[[ Source material, beginning ]]

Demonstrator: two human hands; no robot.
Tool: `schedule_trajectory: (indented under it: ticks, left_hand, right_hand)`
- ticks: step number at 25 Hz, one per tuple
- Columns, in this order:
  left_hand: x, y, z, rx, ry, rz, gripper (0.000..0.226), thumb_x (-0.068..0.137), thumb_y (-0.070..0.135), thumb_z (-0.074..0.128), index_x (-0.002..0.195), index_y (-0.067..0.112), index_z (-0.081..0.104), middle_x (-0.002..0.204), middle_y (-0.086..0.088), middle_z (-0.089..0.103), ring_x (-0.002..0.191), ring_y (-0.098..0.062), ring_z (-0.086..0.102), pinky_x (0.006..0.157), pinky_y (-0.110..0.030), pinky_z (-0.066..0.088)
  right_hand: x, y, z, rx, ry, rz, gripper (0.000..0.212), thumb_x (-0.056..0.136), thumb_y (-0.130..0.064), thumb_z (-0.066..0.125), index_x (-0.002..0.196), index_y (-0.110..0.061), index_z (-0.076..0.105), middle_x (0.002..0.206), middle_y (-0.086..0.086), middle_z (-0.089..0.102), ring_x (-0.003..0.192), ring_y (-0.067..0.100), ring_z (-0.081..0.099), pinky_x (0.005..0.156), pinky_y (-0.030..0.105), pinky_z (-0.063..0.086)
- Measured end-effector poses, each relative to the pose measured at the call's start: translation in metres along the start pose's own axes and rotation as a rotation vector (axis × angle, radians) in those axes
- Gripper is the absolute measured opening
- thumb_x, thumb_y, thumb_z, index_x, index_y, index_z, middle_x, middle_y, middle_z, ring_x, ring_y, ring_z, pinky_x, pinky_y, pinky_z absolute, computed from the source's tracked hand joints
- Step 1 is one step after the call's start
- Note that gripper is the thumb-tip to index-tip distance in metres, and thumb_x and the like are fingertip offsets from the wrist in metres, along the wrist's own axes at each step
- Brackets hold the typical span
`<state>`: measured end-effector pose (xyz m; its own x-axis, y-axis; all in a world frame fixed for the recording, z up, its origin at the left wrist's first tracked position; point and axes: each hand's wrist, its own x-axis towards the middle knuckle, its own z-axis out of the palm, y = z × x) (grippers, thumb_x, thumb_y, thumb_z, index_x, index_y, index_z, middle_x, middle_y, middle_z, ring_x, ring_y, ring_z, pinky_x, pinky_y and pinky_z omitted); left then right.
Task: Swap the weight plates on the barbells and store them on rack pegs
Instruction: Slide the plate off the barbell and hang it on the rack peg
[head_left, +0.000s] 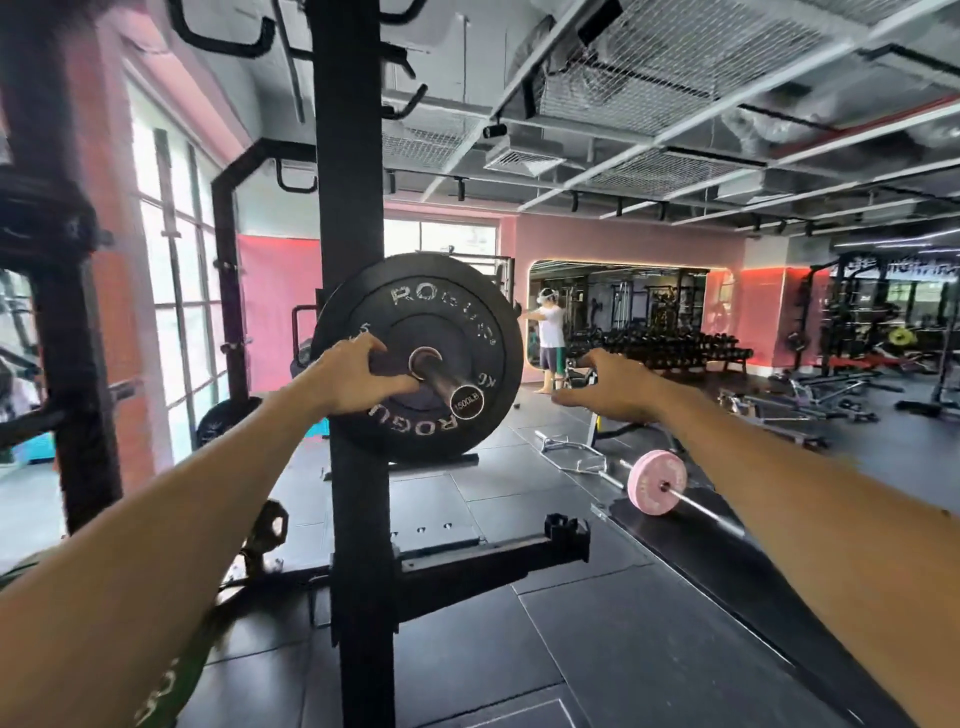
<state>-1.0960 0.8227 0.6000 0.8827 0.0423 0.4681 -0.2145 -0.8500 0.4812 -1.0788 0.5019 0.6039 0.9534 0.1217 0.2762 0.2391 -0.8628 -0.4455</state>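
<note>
Seen from head height, two bare forearms reaching forward and slightly up. Left hand (358, 376) pressed flat-fingered against the face of a black weight plate (418, 356), fingers spread over the hub just left of the bar's sleeve (447, 387), not closed around anything. Right hand (610, 387) held loosely open in the air, just right of the plate's edge and apart from it, thumb pointing back toward the plate. Plate seated upright on the sleeve, white lettering around its face, the sleeve's capped end sticking out toward the viewer between the two hands. Directly behind the left hand and the plate, a black rack upright (350, 260) running floor to ceiling, with a short black arm (493, 558) jutting out to the right well below the hands. Below and beyond the right forearm, a pink plate (657, 482) on a thin bar (711, 514) lying on the dark floor tiles. Farther off past the right hand, a wall mirror (618, 312) showing a standing person in white (549, 338), a long row of dumbbells (670, 345), and pink walls with more black rigs at far right.
</note>
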Motion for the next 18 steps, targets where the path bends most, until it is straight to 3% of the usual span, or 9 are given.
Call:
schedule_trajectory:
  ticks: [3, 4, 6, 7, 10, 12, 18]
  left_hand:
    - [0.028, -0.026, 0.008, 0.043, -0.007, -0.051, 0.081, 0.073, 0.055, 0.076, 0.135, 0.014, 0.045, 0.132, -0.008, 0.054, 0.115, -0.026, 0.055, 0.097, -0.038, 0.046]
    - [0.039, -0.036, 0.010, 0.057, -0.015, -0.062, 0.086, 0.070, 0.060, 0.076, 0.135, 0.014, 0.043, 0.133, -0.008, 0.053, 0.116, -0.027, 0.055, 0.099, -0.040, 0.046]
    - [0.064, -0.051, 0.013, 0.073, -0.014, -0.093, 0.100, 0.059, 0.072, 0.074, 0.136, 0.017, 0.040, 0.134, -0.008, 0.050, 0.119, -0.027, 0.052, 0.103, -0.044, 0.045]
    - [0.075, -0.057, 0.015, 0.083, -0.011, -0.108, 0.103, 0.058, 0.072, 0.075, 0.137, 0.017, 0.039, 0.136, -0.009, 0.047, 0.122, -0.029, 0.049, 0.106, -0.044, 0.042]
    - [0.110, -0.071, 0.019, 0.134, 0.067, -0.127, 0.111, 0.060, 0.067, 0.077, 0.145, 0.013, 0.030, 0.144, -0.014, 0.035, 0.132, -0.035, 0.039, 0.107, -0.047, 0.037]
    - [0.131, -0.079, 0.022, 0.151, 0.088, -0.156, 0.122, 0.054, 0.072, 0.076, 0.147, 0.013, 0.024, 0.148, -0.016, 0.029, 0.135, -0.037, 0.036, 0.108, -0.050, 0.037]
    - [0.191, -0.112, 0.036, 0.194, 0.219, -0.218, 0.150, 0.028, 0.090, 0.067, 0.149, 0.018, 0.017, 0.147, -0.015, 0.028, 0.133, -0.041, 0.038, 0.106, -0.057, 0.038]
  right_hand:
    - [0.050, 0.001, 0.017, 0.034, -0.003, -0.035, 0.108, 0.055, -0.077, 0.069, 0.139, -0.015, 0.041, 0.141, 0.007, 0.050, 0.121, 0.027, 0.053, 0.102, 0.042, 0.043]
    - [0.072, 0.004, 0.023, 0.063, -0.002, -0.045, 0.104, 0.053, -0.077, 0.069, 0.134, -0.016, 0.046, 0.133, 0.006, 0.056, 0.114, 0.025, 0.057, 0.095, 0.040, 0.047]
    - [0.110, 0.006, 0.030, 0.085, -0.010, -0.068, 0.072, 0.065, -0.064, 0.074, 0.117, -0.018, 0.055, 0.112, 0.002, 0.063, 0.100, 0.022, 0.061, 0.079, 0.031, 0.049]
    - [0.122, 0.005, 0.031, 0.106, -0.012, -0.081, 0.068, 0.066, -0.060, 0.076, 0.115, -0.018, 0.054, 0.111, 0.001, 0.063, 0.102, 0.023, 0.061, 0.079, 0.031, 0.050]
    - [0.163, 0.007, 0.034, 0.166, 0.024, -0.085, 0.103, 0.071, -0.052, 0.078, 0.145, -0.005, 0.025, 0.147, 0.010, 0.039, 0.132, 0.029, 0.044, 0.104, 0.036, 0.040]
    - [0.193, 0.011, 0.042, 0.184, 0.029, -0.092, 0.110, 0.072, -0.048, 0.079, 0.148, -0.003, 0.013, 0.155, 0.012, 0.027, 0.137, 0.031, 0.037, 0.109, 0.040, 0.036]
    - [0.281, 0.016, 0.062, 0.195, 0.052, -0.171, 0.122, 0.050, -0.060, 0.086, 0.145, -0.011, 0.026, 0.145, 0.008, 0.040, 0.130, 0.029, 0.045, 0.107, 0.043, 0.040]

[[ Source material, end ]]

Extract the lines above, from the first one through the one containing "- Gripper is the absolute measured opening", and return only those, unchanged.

Demonstrator: two human hands; no robot.
Tool: `schedule_trajectory: (indented under it: ticks, left_hand, right_hand)`
- ticks: step number at 25 Hz, one per tuple
- Columns, in this order:
  left_hand: x, y, z, rx, ry, rz, gripper (0.000..0.226), thumb_x (-0.068..0.137), thumb_y (-0.070..0.135), thumb_z (-0.074..0.128), index_x (-0.002..0.195), index_y (-0.067..0.112), index_z (-0.081..0.104), middle_x (-0.002..0.204), middle_y (-0.086..0.088), middle_z (-0.089..0.103), ring_x (-0.002..0.191), ring_y (-0.098..0.062), ring_z (-0.086..0.102), pinky_x (0.006..0.157), pinky_y (-0.110..0.030), pinky_z (-0.066..0.088)
  right_hand: x, y, z, rx, ry, rz, gripper (0.000..0.212), thumb_x (-0.056..0.136), thumb_y (-0.130..0.064), thumb_z (-0.066..0.125), index_x (-0.002..0.196), index_y (-0.110..0.061), index_z (-0.076..0.105), middle_x (0.002..0.206), middle_y (-0.086..0.086), middle_z (-0.089..0.102), ring_x (-0.003..0.192), ring_y (-0.067..0.100), ring_z (-0.081..0.099), pinky_x (0.005..0.156), pinky_y (-0.030..0.105), pinky_z (-0.063..0.086)
- Measured end-effector poses, each relative to the pose measured at the call's start: translation in metres along the start pose's own axes and rotation as a rotation vector (axis × angle, radians) in those axes
- Gripper is the absolute measured opening

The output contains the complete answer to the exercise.